The bear, shot by Tyler Napier of Keysville, stood seven feet, two inches tall and was officially checked-in at a game station near Keysville Saturday.
Napier had spotted the bear several times before on his parent’s farm, but was unable to take a shot until Saturday when he fired five rounds at the huge bear to finally bring it down.
“I saw him for the first time about six years ago, and over the years I would see him from time to time near the corn field on my parent’s farm,” Napier said. “I even took photos of him, but never had the opportunity to take a shot during hunting season.”
On Saturday, Napier was hunting for either a deer or a bear when he came across a large set of fresh bear tracks.
“I followed the tracks for a couple hundred yards, and I guess because of the wind and rain he didn’t hear me coming,” Napier added.
When Napier finally spotted the bear, he was uncomfortably close — not much farther than 15 feet away.
Before the bear could react to his presence, Napier shouldered his .30-06 rifle and fired multiple times. Luckily, that did the job, as Napier had no bullets left.
The bear was so large, Napier enlisted the help of his father, Tim Napier, three other men and a tractor to lift the animal and remove it from the woods — a process that took nearly two hours to complete.
Black bears are now commonly found in Virginia, with the game department estimating over 17,000 living in the Commonwealth.

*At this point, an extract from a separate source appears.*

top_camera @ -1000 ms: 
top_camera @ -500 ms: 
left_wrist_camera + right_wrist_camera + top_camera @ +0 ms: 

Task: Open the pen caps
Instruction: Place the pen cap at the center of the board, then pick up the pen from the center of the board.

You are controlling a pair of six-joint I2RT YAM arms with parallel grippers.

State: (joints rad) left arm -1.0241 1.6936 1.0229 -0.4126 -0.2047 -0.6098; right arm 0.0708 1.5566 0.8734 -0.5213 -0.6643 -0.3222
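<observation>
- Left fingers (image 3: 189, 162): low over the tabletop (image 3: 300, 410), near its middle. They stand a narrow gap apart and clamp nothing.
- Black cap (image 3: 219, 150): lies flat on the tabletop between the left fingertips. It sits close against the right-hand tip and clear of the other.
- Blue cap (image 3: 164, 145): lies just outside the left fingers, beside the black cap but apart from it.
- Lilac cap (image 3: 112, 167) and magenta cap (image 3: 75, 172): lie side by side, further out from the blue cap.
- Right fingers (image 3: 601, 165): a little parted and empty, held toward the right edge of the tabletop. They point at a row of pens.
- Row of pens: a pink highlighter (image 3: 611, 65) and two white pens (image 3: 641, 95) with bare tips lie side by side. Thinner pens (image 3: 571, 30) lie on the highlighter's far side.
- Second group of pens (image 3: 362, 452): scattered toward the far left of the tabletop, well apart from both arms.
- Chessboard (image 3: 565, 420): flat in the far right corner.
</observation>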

Average weights for black bears generally fall into the 300 to 500 pound range, but given a good food source, the bears can grow much larger.
Last year a hunter in Lunenburg killed a 674 pound black bear, and in 2000 a hunter in the Dismal Swamp area of Suffolk dropped a 740 pound bear.

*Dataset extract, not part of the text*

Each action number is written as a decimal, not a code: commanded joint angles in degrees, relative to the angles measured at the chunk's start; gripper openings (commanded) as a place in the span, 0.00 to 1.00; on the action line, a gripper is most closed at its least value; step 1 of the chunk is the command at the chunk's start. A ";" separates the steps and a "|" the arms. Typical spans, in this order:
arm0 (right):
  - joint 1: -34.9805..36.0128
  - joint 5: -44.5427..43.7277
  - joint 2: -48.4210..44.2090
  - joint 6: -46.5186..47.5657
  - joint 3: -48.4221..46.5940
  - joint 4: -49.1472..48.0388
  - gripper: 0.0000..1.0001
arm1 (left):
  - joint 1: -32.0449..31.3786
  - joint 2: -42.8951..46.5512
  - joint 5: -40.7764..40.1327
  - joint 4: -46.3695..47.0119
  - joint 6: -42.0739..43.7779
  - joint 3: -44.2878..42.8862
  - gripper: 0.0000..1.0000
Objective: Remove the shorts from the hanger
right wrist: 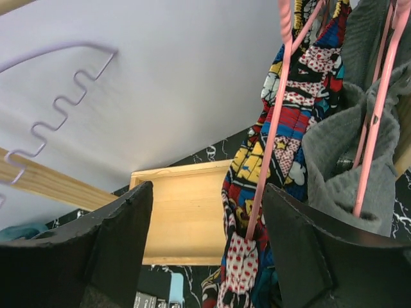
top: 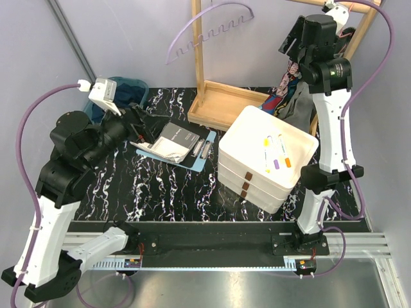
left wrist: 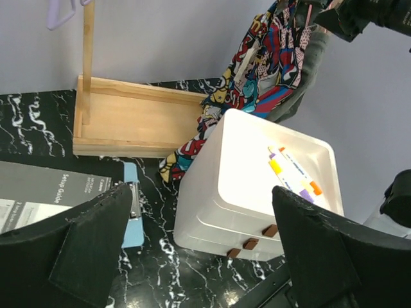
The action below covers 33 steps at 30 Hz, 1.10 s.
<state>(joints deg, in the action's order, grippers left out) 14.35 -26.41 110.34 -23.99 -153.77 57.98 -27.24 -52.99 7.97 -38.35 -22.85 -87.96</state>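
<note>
The multicolour print shorts (right wrist: 292, 122) hang on a pink hanger (right wrist: 273, 119) at the back right, with the grey shorts (right wrist: 343, 160) on a second pink hanger (right wrist: 371, 128) just behind. My right gripper (right wrist: 205, 247) is raised beside them and open. The hanger wire and the print shorts' edge lie between its fingers, close to the right finger (right wrist: 321, 256). From above, the right gripper (top: 290, 43) is at the top of the hanging print shorts (top: 284, 86). The navy shorts (top: 128, 86) lie in a heap at the back left. My left gripper (left wrist: 199, 250) hovers open and empty over the table.
A white drawer box (top: 257, 135) with markers on top stands mid-right. The wooden rack's base tray (top: 221, 102) sits behind it. An empty purple hanger (top: 205, 32) hangs on the rack. A clipboard with a booklet (top: 173, 142) lies left of the box.
</note>
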 commanded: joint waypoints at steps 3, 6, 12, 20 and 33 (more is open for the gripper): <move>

Despite the size of those bears, neither was a state record as the game department determines that factor is a point system based mainly on the size of the skull.
As it stands, a bear weighing just under 600 pounds that was killed in Rockingham, Virginia, in 2010 holds the point’s record with a skull measurement of 31 and 9/16. Last year’s Lunenburg bear scored 29 and 15/16 points.
Large black bears have been killed in other states in the last few years, with an 830 pound black bear taken in New Jersey, and an 880 pound bear was killed in Pennsylvania. A 950 pound black bear is currently living in captivity at a bear preserve in Minnesota.
Napier’s bear may be a new state record in Virginia, but he will have to wait until the game department officially measures the bear’s skull. In the meantime, he has been speaking to several taxidermists to determine whether to fully mount the bear, or have it made into a rug.
CommentsI am sorry but this is terrible! Don't get me wrong here, my family are deer hunters and we do eat deer but...this bear apparently has lived near this farm for many years and has caused no harm. Please tell me why this man would want to kill something that is so beauthiful and majestic. Self defense or to feed a family is another story but just for the heck of it to stuff, show off, increase your manliness...there is something just not right about that. I know it has been a losing battle in preaching to try to preserve nature the way God intended it to be but come on now, REALLY, an old black bear? Stalking him? SERIOUSLY? Try a camera next time it is easier to carry out of the woods!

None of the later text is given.